Monday, April 26, 2010

Course 4 On The Substringular Vs. The Globally Distinguishable, Part 2

As a start to this second part of Session Four, we will begin with a concept that involves patterns as I have mentioned.

Have you ever heard of a code? Strings have physical points that comprise them. In a one-dimensional string, these strings tend to be in a basically straight line during the sliver of one iteration. Such a straight line is physical yet not ideal. Ideal is theoretical, and theoretical is not the way things really work. So, the "straight" line has discrepancies! In this case, the given discrepancies are physical points that lay outside of the flush path of the general line that defines the particular locant (not neighborhood, since neighborhood is more general) of the given string as it iterates in its sequence.) Note, we are dealing with slices of space where the strings are iterating.

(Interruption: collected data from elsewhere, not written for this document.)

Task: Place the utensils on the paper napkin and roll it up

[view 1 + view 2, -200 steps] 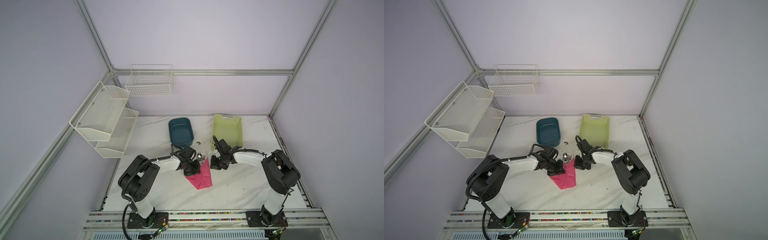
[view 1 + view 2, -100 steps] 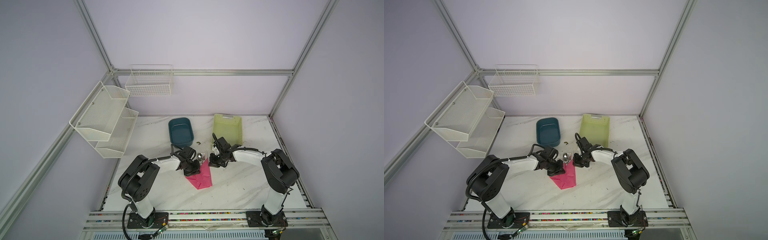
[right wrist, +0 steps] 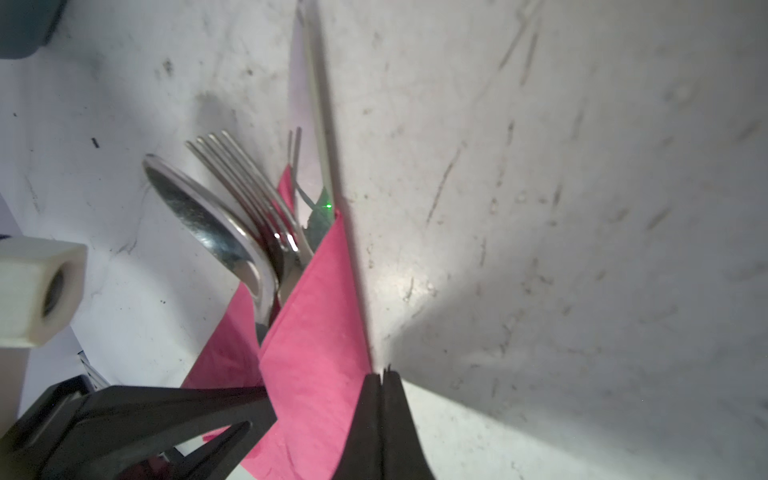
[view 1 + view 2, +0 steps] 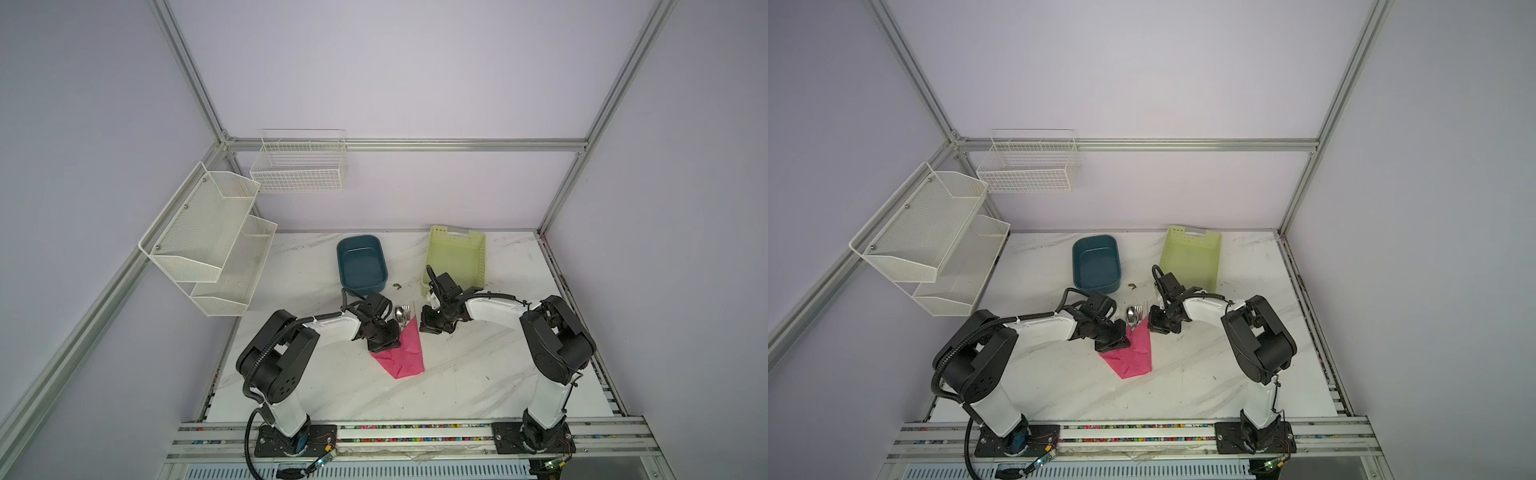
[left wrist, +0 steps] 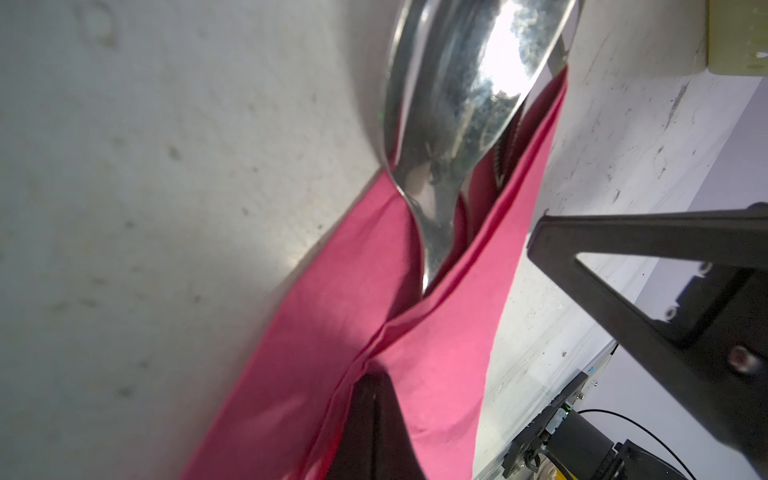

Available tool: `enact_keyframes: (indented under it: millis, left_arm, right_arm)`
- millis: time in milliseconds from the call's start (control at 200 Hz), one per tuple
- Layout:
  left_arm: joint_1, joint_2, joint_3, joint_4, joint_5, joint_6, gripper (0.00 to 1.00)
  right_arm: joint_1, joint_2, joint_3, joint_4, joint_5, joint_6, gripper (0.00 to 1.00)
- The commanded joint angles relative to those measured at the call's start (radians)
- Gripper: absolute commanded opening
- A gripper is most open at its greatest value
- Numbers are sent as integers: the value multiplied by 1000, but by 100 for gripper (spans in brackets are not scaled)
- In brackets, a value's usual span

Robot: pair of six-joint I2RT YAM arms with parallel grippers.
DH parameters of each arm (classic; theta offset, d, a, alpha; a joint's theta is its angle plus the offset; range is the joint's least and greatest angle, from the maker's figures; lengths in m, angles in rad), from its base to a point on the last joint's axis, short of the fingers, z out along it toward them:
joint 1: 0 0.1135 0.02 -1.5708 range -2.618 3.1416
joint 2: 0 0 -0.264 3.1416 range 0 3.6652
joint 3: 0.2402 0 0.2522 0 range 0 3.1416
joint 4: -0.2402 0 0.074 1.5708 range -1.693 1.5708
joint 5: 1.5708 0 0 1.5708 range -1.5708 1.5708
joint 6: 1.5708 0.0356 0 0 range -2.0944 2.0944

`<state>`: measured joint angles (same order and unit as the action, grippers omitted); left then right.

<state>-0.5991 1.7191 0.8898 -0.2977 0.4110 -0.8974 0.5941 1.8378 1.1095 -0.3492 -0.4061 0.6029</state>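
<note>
Position, both top views: the paper napkin (image 4: 401, 353) lies on the table (image 4: 457, 374) between the two arms, folded into a narrow wedge around the utensils (image 4: 402, 312). Its long axis runs front to back. The silver heads stick out of the narrow far end and point toward the gap between the teal tub (image 4: 361, 264) and the green basket (image 4: 455, 257). The left end effector (image 4: 388, 343) sits on the wedge's left flank, the right end effector (image 4: 426, 328) just beside its right edge.

Left wrist view: the bowl of the spoon (image 5: 457, 104) protrudes from the pink fold. The end effector is clenched, its tip at a crease; whether paper is pinched cannot be told.

Right wrist view: spoon, fork (image 3: 245, 183) and knife (image 3: 316, 116) fan out of the fold, handles hidden. The jaws are pressed together, tip touching the napkin's edge.

Comparison with a second before: no shift of napkin, utensils or arms can be made out.
</note>
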Motion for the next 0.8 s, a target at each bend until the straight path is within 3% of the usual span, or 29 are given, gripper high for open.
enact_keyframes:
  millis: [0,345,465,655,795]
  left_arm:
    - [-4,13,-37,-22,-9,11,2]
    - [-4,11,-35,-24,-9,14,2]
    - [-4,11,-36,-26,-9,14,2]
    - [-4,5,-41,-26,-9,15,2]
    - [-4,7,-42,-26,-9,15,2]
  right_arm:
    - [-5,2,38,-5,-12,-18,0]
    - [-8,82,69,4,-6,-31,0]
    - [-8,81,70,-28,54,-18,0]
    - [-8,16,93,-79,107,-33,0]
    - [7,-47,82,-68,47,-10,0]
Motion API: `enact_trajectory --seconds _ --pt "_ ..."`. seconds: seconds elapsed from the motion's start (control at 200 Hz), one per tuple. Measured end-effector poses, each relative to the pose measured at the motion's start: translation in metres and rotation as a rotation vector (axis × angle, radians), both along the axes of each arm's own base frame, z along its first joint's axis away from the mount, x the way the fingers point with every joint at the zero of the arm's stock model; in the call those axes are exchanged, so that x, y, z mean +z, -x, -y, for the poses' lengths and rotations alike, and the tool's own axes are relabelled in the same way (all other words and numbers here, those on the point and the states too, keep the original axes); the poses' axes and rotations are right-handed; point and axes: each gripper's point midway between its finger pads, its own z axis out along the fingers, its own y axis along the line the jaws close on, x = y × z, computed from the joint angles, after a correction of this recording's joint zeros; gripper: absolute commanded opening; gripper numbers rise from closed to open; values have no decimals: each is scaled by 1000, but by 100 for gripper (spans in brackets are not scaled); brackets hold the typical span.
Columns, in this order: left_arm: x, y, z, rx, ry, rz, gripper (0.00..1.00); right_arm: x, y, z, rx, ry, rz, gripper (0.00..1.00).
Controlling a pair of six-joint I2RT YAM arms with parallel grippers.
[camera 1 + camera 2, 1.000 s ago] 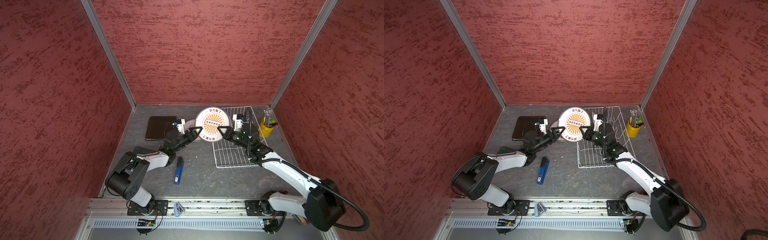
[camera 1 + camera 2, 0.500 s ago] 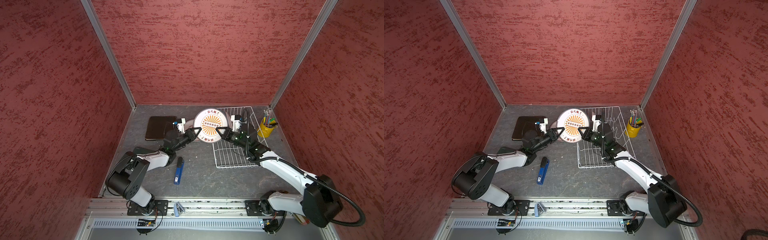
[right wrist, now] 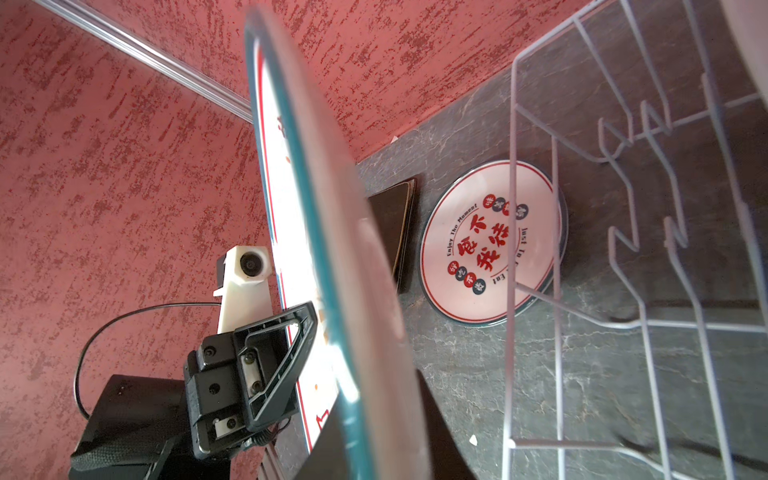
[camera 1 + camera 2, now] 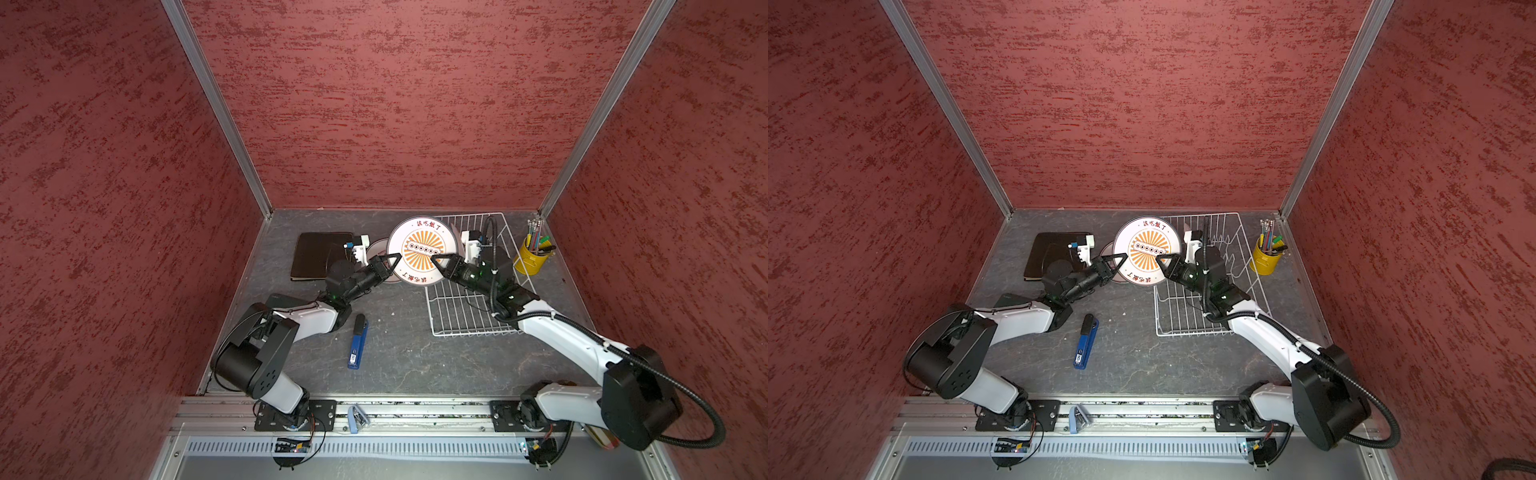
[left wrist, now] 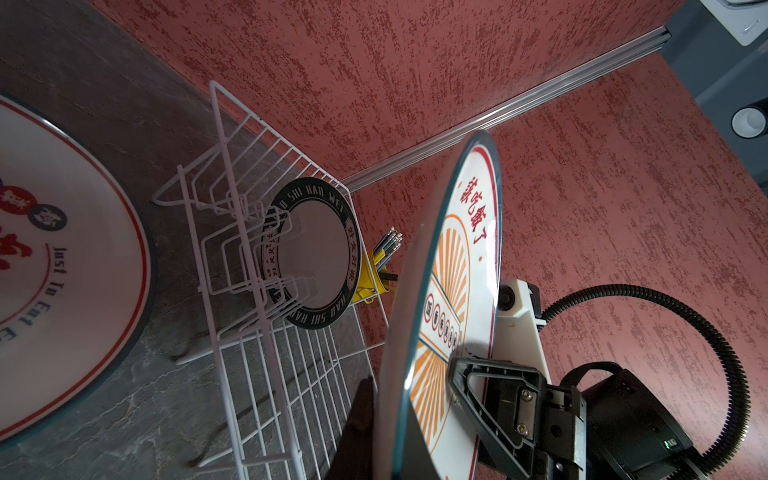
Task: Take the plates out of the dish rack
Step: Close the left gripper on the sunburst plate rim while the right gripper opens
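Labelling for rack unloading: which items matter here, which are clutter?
Job: dish rack; sunburst plate, upright in left gripper; dark-rimmed plate, standing in the rack; red-lettered plate, flat beside it; stacked dark square plates.
Clutter: yellow pencil cup; blue and black tool.

The upright sunburst plate [image 4: 422,249] in mid-scene bears red Chinese characters, 該吃飯了, at the top of its rim and again at the bottom. Left of it, the flat plate [image 3: 490,245] on the worktop [image 4: 395,353] reads "Enjoy The Moment" and "Just To Eat" around large red Chinese characters. The dark-rimmed plate [image 5: 309,253] standing in the dish rack [image 4: 469,333] on the right spells "HAO SHI HAO WEI" in white. The white label on the blue tool [image 4: 357,343] is too small to read.
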Motion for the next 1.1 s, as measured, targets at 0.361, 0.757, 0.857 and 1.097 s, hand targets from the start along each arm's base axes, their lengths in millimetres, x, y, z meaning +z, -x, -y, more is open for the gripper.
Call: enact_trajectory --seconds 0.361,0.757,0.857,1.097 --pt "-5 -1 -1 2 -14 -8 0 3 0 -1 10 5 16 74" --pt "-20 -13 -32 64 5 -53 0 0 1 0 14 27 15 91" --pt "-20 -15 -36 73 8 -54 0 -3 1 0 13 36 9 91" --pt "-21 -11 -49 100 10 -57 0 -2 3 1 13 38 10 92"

Even then, the phenomena that comprises the given string is constantly in some sort of motion. Yet, a slice refers to those Caucy Ward conditions that define the string at as close to a standstill as you can without changing those properties of the string as it would be to form the demonstrated eigenstate of the eigenstate of energy we are talking about (Here, we are now referring to the discreteness of a single increment of energy that happens to be the basis of kinetic energy. I'll show you in words later!) as an eigenbasis so that we may be able to define an individual string as an eigenstate instead of a mere action. This is so that the existence of the points that comprise the string may be viewed of as indical actions instead of such small phenomena that their general differentiation as something that comprises the string is insignificant. So, where the points of a string are along its particular slice locant during a specific iteration work to define what it will do next. Also, how much stuff (condensed oscillation) is in each of the given points, where this stuff is located in each point particle neighborhood, and the mini-fields that exist in each point particle neighborhood -- taken for each point of the given string -- work to define what the string will do next. The points of a string as we would detect them are actually neighborhoods -- the condensed oscillation or field density of each neighborhood is actually smaller as compared to that neighborhood. The synergetic tensor of such a "slice" development gives a string its encodement for where it is to go next!